Which non-Hodgkin lymphoma is most commonly associated with Helicobacter pylori infection?
A. Lymphoplasmacytic lymphoma
B. Gastric MALT lymphoma
C. Diffuse large B-cell lymphoma
D. Follicular lymphoma
Explanation
H. pylori and MALT Lymphoma
Key Point
Gastric mucosa-associated lymphoid tissue (MALT) lymphoma is strongly associated with Helicobacter pylori infection in 90% of cases.
Pathogenic Mechanism
1.
Chronic H. pylori infection triggers persistent antigen stimulation
2.
Polyclonal B-cell proliferation in gastric MALT
3.
Accumulation of genetic aberrations (e.g., t(11;18) translocation)
4.
Evolution to monoclonal lymphoma
High-YieldNEET PG
H. pylori eradication therapy (triple or quadruple regimen) achieves lymphoma regression in 60–90% of early-stage gastric MALT lymphomas without translocation t(11;18).
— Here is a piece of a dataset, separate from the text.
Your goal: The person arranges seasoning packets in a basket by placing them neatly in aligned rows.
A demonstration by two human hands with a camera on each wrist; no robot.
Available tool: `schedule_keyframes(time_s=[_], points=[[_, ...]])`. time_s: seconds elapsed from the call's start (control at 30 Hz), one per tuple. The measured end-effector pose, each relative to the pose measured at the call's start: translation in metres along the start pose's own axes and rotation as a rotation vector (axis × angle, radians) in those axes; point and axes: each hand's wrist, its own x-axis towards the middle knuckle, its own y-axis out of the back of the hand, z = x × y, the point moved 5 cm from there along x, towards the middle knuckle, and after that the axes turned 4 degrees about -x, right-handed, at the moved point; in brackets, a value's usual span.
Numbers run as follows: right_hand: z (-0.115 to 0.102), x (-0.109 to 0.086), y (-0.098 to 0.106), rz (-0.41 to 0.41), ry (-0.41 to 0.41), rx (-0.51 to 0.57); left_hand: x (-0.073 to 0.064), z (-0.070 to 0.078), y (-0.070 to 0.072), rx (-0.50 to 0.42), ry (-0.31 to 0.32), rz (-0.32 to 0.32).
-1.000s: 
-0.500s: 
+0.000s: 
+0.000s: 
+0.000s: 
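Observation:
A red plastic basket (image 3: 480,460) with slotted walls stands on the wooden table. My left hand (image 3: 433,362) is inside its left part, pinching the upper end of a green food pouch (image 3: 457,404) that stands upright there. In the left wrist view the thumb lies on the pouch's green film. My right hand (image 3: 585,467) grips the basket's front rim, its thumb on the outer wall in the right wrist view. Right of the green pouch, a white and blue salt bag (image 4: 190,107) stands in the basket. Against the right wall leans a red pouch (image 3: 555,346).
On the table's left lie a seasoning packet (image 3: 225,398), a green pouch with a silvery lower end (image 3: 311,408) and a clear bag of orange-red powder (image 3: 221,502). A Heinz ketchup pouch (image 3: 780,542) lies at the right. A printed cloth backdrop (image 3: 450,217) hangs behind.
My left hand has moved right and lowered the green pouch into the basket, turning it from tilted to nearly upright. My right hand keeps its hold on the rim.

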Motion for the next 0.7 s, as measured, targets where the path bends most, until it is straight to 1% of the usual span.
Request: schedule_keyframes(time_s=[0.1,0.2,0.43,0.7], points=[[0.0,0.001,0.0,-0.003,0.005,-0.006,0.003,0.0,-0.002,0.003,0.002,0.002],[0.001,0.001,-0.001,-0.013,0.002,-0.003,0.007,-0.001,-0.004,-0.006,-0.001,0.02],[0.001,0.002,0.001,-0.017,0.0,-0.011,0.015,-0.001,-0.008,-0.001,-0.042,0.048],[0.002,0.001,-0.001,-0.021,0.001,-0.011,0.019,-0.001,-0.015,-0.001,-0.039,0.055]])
Clinical Features of Gastric MALT Lymphoma
Presentation: Often asymptomatic, discovered incidentally on endoscopy
Endoscopic findings: Nodular or ulcerated gastric mucosa
Histology: Small lymphocytes infiltrating mucosa, with lymphoepithelial lesions
Prognosis: Indolent course; excellent response to H. pylori eradication in early stages
Clinical Pearl
MALT lymphomas can arise in other sites (salivary glands, thyroid, lung) but gastric MALT is the most common and best-characterized. Extragastric MALT lymphomas are not associated with H. pylori.